Nothing in the data should change when you return it, but leave the pictures out.

▶ **Information supplied**:
▽

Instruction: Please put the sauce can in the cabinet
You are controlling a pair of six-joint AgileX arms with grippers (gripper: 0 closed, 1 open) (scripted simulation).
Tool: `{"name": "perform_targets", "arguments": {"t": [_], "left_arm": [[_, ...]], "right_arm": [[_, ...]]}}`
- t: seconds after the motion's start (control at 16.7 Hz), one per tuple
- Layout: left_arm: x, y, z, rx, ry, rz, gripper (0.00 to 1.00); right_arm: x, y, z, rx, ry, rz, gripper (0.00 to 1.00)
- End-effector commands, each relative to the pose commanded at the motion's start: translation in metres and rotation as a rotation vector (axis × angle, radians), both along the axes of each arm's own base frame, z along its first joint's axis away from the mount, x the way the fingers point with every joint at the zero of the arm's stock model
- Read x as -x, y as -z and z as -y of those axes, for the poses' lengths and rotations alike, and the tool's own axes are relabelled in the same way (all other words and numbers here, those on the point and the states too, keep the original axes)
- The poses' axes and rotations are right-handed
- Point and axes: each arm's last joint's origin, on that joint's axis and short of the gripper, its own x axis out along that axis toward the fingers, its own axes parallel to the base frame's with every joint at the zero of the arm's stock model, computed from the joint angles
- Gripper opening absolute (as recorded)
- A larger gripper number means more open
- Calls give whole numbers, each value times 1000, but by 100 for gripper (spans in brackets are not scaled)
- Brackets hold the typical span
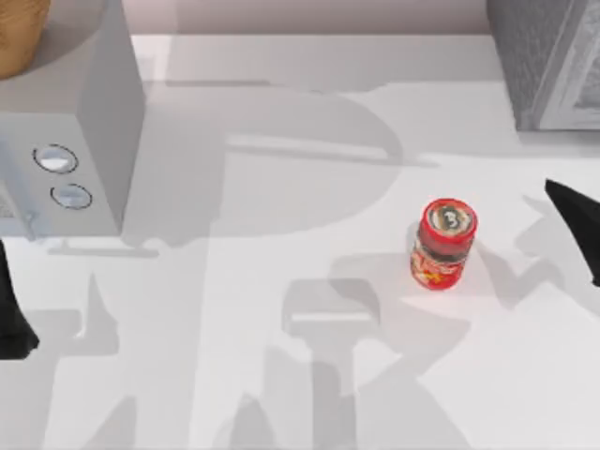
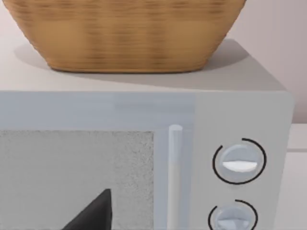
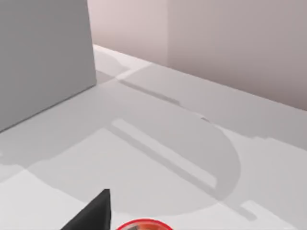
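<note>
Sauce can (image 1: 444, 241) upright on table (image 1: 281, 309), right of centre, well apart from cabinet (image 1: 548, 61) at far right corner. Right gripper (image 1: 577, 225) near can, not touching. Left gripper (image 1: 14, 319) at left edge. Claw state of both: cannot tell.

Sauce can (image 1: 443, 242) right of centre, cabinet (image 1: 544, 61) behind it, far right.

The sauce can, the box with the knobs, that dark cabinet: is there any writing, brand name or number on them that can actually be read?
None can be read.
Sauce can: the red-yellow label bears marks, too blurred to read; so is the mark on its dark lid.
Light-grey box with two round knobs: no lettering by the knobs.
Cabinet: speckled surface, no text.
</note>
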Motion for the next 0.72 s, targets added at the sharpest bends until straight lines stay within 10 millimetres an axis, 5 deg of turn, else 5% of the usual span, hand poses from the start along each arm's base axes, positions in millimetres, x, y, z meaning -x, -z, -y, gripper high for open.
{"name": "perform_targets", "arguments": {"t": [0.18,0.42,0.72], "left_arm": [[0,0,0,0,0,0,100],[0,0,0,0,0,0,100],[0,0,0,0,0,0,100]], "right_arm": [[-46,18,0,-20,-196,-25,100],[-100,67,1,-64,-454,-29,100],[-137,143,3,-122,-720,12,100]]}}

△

▶ **Answer section**:
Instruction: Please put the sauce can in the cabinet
You are controlling a pair of six-joint AgileX arms with grippers (gripper: 0 closed, 1 open) (scripted simulation).
Tool: `{"name": "perform_targets", "arguments": {"t": [_], "left_arm": [[_, ...]], "right_arm": [[_, ...]]}}`
- t: seconds after the motion's start (control at 16.7 Hz), one per tuple
- Layout: left_arm: x, y, z, rx, ry, rz, gripper (0.00 to 1.00); right_arm: x, y, z, rx, ry, rz, gripper (0.00 to 1.00)
- End-effector commands, each relative to the pose commanded at the motion's start: translation in metres and rotation as a rotation vector (axis × angle, radians), both along the axes of each arm's own base frame, z along its first joint's axis away from the mount, x the way the fingers point with every joint at the zero of the arm's stock model
- Read x as -x, y as -z and z as -y of those axes, for the poses' lengths and rotations alike, and the tool's own axes are relabelled in the same way (all other words and numbers here, those on the point and the states too, keep the original axes)
- The poses' axes and rotations are right-handed
- Point and axes: each arm's last joint's origin, on that joint's axis and short of the gripper, its own x axis out along that axis toward the fingers, its own axes parallel to the base frame's with every joint at the zero of the arm's stock model, computed from the joint angles
- Gripper opening absolute (as recorded)
- A larger gripper number means more open
- Calls give whole numbers, each value times 1000, but by 100 for gripper (spans in brackets are not scaled)
- Brackets hold the typical span
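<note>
Sauce can (image 1: 444, 241) upright on table (image 1: 281, 309), right of centre, well apart from cabinet (image 1: 548, 61) at far right corner. Right gripper (image 1: 577, 225) near can, not touching. Left gripper (image 1: 14, 319) at left edge. Claw state of both: cannot tell.

Sauce can (image 1: 443, 242) right of centre, cabinet (image 1: 544, 61) behind it, far right.

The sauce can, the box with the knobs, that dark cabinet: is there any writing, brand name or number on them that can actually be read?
None can be read.
Sauce can: the red-yellow label bears marks, too blurred to read; so is the mark on its dark lid.
Light-grey box with two round knobs: no lettering by the knobs.
Cabinet: speckled surface, no text.
</note>
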Motion for the next 0.72 s, targets added at the sharpest bends until straight lines stay within 10 millimetres an axis, 5 deg of turn, else 5% of the usual span, hand poses from the start along each arm's base axes, positions in millimetres, x, y, z meaning -x, -z, -y, gripper high for open.
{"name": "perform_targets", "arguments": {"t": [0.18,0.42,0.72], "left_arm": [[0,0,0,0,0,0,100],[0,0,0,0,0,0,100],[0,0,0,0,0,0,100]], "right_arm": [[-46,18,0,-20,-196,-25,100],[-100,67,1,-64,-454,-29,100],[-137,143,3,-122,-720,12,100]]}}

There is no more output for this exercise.